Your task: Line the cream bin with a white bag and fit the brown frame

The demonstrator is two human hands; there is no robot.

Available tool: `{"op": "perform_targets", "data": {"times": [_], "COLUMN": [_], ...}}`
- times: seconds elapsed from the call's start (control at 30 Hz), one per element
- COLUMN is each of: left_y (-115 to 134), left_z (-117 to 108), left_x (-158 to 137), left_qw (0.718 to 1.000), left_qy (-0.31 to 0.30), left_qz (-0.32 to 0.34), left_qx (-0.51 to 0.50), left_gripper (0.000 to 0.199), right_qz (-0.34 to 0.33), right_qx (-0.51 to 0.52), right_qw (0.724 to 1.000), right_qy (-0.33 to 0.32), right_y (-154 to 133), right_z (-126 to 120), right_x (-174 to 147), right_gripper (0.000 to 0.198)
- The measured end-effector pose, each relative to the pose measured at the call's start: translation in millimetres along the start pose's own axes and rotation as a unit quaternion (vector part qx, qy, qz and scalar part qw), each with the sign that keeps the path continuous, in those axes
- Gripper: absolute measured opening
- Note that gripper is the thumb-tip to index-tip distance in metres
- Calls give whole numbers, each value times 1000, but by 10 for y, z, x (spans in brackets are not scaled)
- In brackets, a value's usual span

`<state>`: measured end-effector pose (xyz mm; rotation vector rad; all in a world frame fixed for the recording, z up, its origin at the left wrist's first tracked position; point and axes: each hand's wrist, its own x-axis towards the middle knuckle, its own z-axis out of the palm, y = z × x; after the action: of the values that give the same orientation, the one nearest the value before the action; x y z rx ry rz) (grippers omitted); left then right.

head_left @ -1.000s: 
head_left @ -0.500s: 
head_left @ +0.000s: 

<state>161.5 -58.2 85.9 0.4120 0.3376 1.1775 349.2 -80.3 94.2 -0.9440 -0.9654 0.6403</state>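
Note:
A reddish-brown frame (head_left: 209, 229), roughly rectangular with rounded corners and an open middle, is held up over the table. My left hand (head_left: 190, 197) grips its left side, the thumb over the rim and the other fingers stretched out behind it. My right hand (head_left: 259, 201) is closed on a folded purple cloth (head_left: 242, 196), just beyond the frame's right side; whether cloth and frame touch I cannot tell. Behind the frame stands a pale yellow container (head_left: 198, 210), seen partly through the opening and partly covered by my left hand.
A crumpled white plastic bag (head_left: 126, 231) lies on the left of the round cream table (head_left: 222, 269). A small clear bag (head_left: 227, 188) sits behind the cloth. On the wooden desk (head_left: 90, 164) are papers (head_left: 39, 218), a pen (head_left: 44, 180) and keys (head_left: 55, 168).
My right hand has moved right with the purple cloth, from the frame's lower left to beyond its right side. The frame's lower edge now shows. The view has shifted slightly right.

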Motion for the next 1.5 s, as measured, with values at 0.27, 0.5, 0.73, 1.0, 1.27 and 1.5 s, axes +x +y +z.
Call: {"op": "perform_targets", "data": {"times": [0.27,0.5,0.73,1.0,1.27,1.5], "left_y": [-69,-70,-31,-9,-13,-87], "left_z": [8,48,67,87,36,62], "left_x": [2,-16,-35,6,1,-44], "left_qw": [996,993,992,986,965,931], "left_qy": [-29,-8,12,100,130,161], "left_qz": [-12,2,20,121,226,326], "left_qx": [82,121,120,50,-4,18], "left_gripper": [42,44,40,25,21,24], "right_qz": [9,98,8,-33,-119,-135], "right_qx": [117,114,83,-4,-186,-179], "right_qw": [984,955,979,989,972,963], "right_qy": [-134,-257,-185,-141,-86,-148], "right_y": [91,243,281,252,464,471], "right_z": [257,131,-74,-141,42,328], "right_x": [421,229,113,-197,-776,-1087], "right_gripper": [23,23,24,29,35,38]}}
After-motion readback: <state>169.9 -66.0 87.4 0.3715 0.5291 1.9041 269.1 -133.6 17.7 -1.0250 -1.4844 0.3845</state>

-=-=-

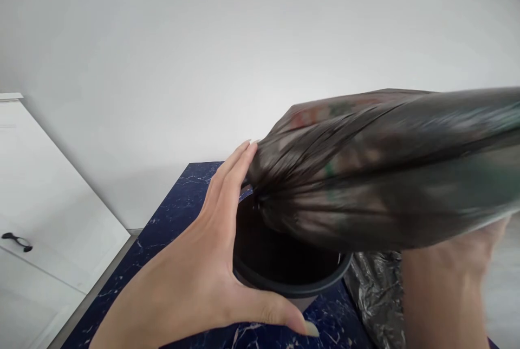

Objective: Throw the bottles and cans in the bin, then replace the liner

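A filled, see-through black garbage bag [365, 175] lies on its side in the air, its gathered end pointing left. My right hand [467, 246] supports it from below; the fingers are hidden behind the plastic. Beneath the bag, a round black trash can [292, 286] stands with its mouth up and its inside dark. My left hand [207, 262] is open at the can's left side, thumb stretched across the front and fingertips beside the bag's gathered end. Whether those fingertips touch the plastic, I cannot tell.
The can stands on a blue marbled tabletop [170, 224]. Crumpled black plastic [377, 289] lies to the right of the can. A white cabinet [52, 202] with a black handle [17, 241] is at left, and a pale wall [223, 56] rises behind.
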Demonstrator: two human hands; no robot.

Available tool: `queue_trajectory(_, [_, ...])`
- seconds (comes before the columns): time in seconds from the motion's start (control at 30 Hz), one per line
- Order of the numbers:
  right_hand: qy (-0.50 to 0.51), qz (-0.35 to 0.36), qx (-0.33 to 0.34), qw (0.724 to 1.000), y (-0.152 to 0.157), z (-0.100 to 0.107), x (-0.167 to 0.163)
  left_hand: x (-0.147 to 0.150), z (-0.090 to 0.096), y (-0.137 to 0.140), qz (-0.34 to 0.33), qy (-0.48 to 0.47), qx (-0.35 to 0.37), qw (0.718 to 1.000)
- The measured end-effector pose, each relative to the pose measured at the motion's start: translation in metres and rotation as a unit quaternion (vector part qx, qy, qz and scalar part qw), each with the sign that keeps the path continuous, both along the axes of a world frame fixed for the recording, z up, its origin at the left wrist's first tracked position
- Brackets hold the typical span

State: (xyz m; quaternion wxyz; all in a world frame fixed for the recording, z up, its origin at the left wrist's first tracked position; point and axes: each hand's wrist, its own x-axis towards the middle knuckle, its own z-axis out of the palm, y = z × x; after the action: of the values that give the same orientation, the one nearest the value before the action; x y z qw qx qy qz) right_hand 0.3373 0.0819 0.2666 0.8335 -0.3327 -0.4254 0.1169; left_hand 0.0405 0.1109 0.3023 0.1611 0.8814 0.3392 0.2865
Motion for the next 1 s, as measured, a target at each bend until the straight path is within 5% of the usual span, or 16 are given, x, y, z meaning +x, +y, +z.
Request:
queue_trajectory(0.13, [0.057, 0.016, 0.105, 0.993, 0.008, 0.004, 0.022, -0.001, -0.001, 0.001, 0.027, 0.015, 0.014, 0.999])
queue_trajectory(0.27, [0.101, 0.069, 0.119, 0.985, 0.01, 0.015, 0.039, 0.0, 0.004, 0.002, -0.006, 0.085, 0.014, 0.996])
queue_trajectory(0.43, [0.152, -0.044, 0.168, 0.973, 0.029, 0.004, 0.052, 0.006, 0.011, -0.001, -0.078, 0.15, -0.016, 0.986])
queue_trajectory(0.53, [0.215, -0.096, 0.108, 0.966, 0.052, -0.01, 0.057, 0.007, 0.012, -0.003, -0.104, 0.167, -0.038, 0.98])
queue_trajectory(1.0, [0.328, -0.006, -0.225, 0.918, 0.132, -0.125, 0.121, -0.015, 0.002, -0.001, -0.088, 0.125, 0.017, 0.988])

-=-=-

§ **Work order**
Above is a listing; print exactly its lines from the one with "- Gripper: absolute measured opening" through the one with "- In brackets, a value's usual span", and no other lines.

§ **Answer to this exercise**
- Gripper: absolute measured opening
- Note that gripper is the thumb-tip to index-tip distance in metres
- Calls give whole numbers, each value times 1000, but by 10 for y, z, x (spans in brackets are not scaled)
- In brackets, a value's usual span

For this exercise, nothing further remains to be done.